Gun violence by youth makes headlines but is difficult to research. There’s little funding, and rhetoric from the gun-control debate hampers formulating evidence-based research hypotheses about causes and prevention.
The result, says Sonali Rajan, Assistant Professor of Health Education: We tend to fall back on conclusions unsupported by evidence. Take the oft-cited idea that young people who commit gun violence are mentally ill. Mining a massive federal database, Rajan and Kelly Ruggles, an Assistant Professor at NYU Langone Medical Center, found that among the 5 to 10 percent of American teens who report regularly carrying a firearm, there is a much stronger association with substance use, engagement in physical fighting and exposure to sexual violence than with any poor mental health indicator.
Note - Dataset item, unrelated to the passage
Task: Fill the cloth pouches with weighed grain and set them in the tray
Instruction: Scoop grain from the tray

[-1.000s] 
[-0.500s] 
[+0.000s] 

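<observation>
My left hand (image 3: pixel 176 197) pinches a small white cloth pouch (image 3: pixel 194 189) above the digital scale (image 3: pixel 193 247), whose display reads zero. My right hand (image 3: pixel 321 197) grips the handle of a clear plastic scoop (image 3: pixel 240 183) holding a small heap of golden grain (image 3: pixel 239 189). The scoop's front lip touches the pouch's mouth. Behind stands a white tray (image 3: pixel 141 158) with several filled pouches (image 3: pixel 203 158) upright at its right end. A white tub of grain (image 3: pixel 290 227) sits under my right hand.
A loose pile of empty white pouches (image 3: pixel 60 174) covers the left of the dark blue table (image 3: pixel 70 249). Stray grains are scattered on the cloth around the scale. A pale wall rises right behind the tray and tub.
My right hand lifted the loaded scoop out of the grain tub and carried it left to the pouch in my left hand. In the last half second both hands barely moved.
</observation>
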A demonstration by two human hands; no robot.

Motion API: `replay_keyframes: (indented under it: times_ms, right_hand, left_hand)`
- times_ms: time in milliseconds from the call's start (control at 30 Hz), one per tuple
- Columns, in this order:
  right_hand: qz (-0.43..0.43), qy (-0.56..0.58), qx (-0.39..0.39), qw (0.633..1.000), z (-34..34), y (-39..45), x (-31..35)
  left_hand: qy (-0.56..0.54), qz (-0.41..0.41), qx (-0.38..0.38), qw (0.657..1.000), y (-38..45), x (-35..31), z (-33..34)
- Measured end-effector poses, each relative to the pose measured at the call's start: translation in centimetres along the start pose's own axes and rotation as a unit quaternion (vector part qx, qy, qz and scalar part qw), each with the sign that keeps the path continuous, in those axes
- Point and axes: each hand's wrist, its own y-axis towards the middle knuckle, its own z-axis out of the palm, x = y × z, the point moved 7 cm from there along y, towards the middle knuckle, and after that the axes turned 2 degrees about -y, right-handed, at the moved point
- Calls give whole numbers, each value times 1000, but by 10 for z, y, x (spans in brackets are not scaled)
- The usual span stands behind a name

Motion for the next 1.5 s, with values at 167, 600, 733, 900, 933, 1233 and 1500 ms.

In fact, mentally ill teens are likelier to be victims than perpetrators of violence. The study, published in PLOS ONE in 2014, found no association between screen time (including video game use) and firearm possession.
The conversation should be about what teachers can do in conjunction with others to support these youth in crisis.”
—Sonali Rajan, Assistant Professor of Health Education
Rajan (Ed.D. ’10), who received TC’s 2015 Strage Junior Faculty Prize (established by TC alumna Alberta Strage and her husband, Henry), believes steps can be taken on gun violence despite political gridlock.
For example, while schools increasingly budget for security to deal with “active shooter” situations, Rajan argues for prevention focused on student behaviors. In a forthcoming paper, she and Ruggles delve deeper into substance use and abuse, prevention of which they believe should be integrated with efforts to address violence. “If we asked a student who is coping by engaging in regular substance use, ‘What else is happening?’ the prevention of firearm-related violence could be a matter of schools and communities…providing additional and more comprehensive support.”
Now Rajan is distilling current knowledge about violence prevention programs.
“The conversation should be about what teachers can do in conjunction with others — principals, psychologists, guidance counselors, parents, community members — to support these youth in crisis,” she says. “That conversation would do wonders.”